| Task details |
Return every line of the data below, exactly.

==========

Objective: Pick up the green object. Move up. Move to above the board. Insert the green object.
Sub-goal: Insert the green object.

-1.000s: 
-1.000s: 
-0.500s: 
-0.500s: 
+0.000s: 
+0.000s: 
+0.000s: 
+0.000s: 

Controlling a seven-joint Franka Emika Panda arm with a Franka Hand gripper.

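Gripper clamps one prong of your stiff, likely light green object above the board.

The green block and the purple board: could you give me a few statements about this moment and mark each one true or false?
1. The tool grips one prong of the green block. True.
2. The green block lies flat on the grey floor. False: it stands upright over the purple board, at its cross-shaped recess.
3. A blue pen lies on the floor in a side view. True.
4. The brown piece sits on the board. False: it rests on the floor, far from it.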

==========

| Worked solution |
Objective: Pick up the green object. Move up. Move to above the board. Insert the green object.
Sub-goal: Insert the green object.

-1.000s: 
-1.000s: 
-0.500s: 
-0.500s: 
+0.000s: 
+0.000s: 
+0.000s: 
+0.000s: 

Controlling a seven-joint Franka Emika Panda arm with a Franka Hand gripper.

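Gripper clamps one prong of your stiff, likely light green object above the board.

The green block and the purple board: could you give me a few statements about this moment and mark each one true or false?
1. The tool grips one prong of the green block. True.
2. The green block lies flat on the grey floor. False: it stands upright over the purple board, at its cross-shaped recess.
3. A blue pen lies on the floor in a side view. True.
4. The brown piece sits on the board. False: it rests on the floor, far from it.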

What the exercise required is now complete.